I then made it to the champion ponderosa and remeasured it. I took a lot of time and settled on 160.7 feet after establishing the base point better. I think I'm going to stick with this measurement. Statistics for the Schrater Pine follow. I named it the Schrater Pine after Dr. Faye Schrater. If it wasn't for Faye, Monica and I wouldn't be in Durango. Faye will visit her pine on Monday.

Species: Ponderosa pine

Height:    160.7 feet
Girth:           9.2 feet (34.1" DBH)
Lat:           37.468432 N
Long:     107.855512 W

I remeasured the Douglas fir using both the TruPulse 200 and the Forestry 550. I got them to agree on the height and will use the value until further refinement. I also moved the base point up a bit. I was too far on the down hill side.

Species: Douglas fir

Height:    158.0 feet
Girth:          10.8 feet (41.3" DBH)
Lat:           37.468372N
Long:     107.8555405 W
Alt:       7736 feet

The Doug fir is named the Dr. White Fir, named for Dr. Richard White, Faye's husband and a leader in sustainable living. 
I then went up stream to the tall blue spruce that I had measured tentatively at 152.5 feet. I knew I was conservative, but couldn't take the time before to get the height down. This time I established the tree's base adequately. I had been conservative before when I was shooting to where I thought the base was and kept hitting obstacles. I established clear flagging andalso  got good agreement between the TruPulse and Forestry 550. The stats follow without Lat and Long. I lost my satellite connection and couldn't get it back. I'll try again on Monday.

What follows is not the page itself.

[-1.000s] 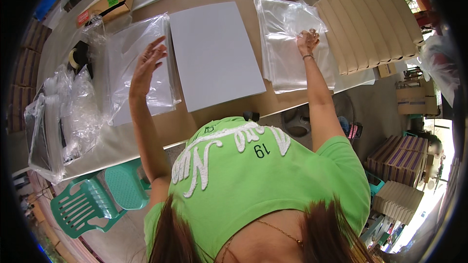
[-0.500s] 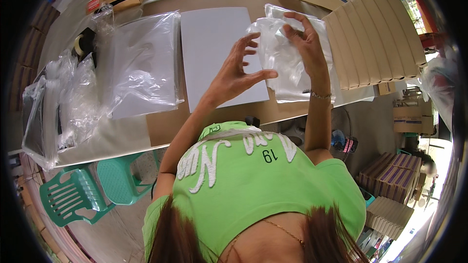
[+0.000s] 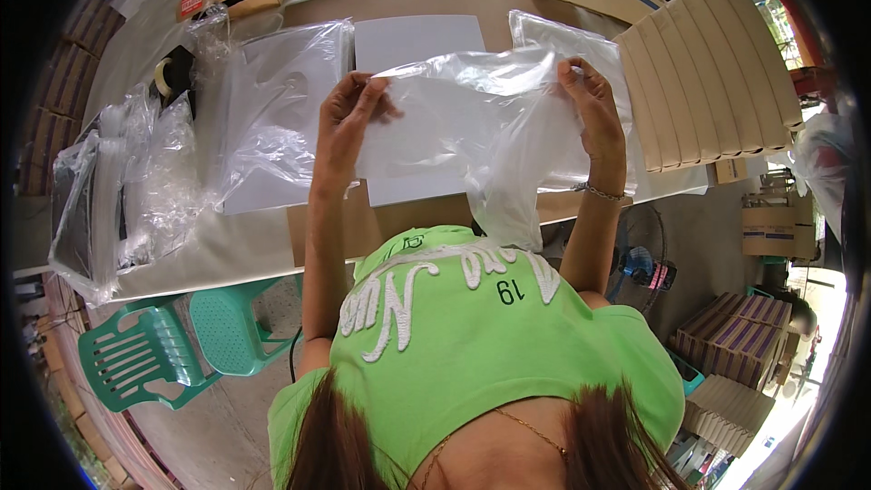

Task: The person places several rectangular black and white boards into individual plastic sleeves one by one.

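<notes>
While both hands (image 3: pixel 341 127) pinch, clear plastic (image 3: pixel 510 78) between

1. The one view looks from the person's head, through the left camera of a worn pair.
2. It faces steeply down, past the shirt (image 3: pixel 508 327) to the surface (image 3: pixel 204 259) beyond, upright and unmirrored.
3. It sits close: the shirt fills the lower middle; the held plastic (image 3: pixel 476 118) is farther off, above centre.
4. The fisheye bends straight edges and takes in floor (image 3: pixel 222 413) too.
5. Toward the dark rim, details are perhaps too blurred to trust.
</notes>
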Demonstrator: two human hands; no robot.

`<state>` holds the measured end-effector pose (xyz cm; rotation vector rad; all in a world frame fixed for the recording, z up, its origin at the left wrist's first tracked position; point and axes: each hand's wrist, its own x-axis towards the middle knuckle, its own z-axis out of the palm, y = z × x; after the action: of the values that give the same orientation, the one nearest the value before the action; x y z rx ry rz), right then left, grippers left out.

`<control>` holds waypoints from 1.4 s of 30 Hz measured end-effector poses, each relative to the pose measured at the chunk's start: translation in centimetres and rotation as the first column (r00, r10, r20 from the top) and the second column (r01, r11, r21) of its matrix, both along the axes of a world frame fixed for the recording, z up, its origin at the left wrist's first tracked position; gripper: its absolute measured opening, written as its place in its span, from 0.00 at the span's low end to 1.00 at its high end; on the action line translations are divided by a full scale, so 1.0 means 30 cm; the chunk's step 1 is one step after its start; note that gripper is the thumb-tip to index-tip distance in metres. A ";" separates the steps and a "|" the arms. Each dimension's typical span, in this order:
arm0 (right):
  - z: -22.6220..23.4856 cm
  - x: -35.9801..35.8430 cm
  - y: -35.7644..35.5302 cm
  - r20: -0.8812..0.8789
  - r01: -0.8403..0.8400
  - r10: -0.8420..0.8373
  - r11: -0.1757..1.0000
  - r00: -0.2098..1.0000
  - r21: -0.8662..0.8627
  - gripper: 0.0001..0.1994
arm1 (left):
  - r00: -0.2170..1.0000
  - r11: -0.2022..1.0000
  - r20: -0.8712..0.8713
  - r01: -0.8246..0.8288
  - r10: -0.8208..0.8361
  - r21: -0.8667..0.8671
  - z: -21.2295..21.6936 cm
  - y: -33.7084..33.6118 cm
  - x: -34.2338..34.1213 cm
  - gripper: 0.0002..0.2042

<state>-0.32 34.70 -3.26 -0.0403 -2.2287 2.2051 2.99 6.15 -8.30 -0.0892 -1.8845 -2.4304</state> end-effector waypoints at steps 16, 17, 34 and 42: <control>-0.035 -0.016 0.036 -0.091 0.029 -0.046 0.983 0.995 -0.183 0.15 | 0.994 0.950 -0.018 0.097 -0.107 -0.298 -0.016 -0.015 0.028 0.12; -0.034 -0.013 0.037 -0.084 0.051 -0.067 0.982 0.994 -0.182 0.15 | 0.994 0.950 -0.007 0.107 -0.114 -0.292 -0.021 -0.014 0.026 0.11; 0.032 0.054 -0.158 -0.383 -0.096 0.469 0.723 0.796 0.684 0.19 | 0.786 0.889 -0.613 -0.337 0.085 -0.309 0.224 0.259 0.048 0.26; 0.118 0.007 -0.081 -0.464 0.143 -0.082 0.985 0.882 0.097 0.14 | 0.698 0.582 0.202 0.696 -0.687 -0.421 -0.090 0.240 0.064 0.16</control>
<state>-0.11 32.26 0.27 0.3122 -2.0323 1.7706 4.92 13.36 -10.99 -1.0315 -2.8199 -2.2140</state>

Species: Colorado blue spruce

Height:     156.5 feet
Girth:             8.3 feet (31.7" DBH)
Name:      Will Blozan Spruce

I would have named it the Bob Van Pelt Spruce, but Bob declines to have trees named after him at this point, so Will was next in line. So Will, you have the tallest accurately measured Colorado Blue Spruce named for you. The Will Blozan Spruce is by far the tallest I've found in the watershed. The second is right at 140 feet and then the rest of the tall ones are in the low 130s. I'll do my best to get your tree's coordinates on Monday. Its image follows. It is the spruce in the center and in the background with the straight, pencil-like crown.

BTW, using the straight clinometer method, I got 161.5 feet for the spruce. It is evidently leaning a little. I'm actually surprised at the 5.0 foot difference. I would have expected maybe 3.0 feet.